La proposition de loi renforçant l'efficacité des poursuites contre les auteurs d'infractions financières et supprimant le « verrou de Bercy » nous permet de nous intéresser plus en détail à un mécanisme qui revient régulièrement dans nos débats. Il a encore été évoqué dimanche dernier lors d'un entretien télévisé du Président de la République.
Le « verrou de Bercy » est un sujet complexe, parce qu'il touche à la conciliation entre plusieurs principes qui sont au coeur du pacte républicain : le principe de l'efficacité dans le recouvrement de l'impôt, sans lequel le consentement à l'impôt n'a guère de sens, le principe de l'égalité devant les charges entre les puissants et les autres, le principe de l'égalité de traitement entre les citoyens. À ces principes j'en ajouterai un : le principe de réalité.

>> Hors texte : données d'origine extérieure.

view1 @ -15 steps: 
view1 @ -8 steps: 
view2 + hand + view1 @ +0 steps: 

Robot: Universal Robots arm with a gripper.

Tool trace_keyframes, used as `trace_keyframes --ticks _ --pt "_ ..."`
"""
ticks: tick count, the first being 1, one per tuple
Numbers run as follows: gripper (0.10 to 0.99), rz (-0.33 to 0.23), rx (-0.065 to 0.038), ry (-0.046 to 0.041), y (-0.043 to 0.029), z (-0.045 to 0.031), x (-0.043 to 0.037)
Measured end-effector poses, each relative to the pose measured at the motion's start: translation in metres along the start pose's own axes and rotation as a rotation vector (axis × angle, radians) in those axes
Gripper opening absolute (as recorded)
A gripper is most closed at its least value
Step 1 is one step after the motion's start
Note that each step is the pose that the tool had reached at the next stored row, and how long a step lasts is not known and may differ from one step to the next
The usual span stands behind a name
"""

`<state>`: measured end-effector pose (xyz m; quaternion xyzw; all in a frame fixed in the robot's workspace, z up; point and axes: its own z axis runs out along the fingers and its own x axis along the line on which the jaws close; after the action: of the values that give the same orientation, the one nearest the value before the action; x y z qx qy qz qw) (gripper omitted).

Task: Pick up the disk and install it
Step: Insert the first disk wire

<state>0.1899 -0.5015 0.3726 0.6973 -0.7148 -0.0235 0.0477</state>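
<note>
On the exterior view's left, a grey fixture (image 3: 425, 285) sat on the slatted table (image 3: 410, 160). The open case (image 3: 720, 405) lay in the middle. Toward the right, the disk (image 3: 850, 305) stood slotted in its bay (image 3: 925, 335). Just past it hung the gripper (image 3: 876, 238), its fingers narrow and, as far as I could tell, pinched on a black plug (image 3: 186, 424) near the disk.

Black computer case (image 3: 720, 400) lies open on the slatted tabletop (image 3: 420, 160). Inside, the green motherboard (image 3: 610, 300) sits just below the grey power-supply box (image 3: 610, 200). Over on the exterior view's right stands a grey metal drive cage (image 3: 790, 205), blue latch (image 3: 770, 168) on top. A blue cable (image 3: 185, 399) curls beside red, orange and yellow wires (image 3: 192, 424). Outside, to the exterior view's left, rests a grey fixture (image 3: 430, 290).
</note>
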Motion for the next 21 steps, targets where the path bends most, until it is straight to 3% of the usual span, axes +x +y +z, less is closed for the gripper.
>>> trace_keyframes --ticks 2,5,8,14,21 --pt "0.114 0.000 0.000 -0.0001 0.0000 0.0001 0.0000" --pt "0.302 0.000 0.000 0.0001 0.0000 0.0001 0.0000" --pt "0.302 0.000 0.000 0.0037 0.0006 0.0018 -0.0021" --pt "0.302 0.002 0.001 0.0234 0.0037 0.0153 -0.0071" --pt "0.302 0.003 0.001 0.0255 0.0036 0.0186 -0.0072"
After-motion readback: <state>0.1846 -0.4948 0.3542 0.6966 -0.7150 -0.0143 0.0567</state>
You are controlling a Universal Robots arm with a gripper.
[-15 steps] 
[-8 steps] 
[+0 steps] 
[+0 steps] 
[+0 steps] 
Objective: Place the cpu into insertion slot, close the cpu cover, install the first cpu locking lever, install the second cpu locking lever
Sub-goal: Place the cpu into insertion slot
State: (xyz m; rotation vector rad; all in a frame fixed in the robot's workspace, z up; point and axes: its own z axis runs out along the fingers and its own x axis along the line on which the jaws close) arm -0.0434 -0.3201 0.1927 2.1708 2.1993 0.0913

Je voudrais tout d'abord dissiper quelques mythes au sujet du fonctionnement de ce mécanisme, qui n'est pas très bien nommé puisqu'il s'exerce en grande partie en régions et non à Bercy.
Chaque année, l'administration effectue environ un million de contrôles sur pièces, principalement sur les entreprises, et 50 000 contrôles fiscaux « externes », plus approfondis, sur pièces et sur place. Ces contrôles sont menés sur l'ensemble du territoire.
L'objectif du contrôle fiscal est triple : recouvrer l'argent dû à l'État, sanctionner les fraudeurs, dissuader ceux qui pourraient être tentés de les imiter. L'administration cherche d'abord à récupérer les droits et peut appliquer des pénalités égales à 40 % des sommes dues en cas de manquement délibéré, 80 % en cas d'abus de droit ou de manoeuvres frauduleuses, voire 100 % en cas d'opposition à un contrôle fiscal. Entre 14 000 et 16 000 dossiers conduisent chaque année à l'application de pénalités d'au moins 40 %.
Tous ces dossiers n'ont pas vocation à être déférés devant l'autorité judiciaire. Le Conseil constitutionnel, dans deux décisions du 24 juin 2016, a limité aux cas les plus graves la possibilité de cumuler sanction administrative et sanction pénale. Cette dernière a un objectif d'exemplarité, qui est surtout atteint avec les sanctions non financières telles que l'emprisonnement ou la privation des droits civiques.
Sur les 50 000 contrôles fiscaux « externes », 4 000 sont qualifiés de « répressifs », c'est-à-dire que le montant des droits est élevé - typiquement supérieur à 100 000 euros - et que des pénalités sont appliquées à hauteur de 40 % au moins.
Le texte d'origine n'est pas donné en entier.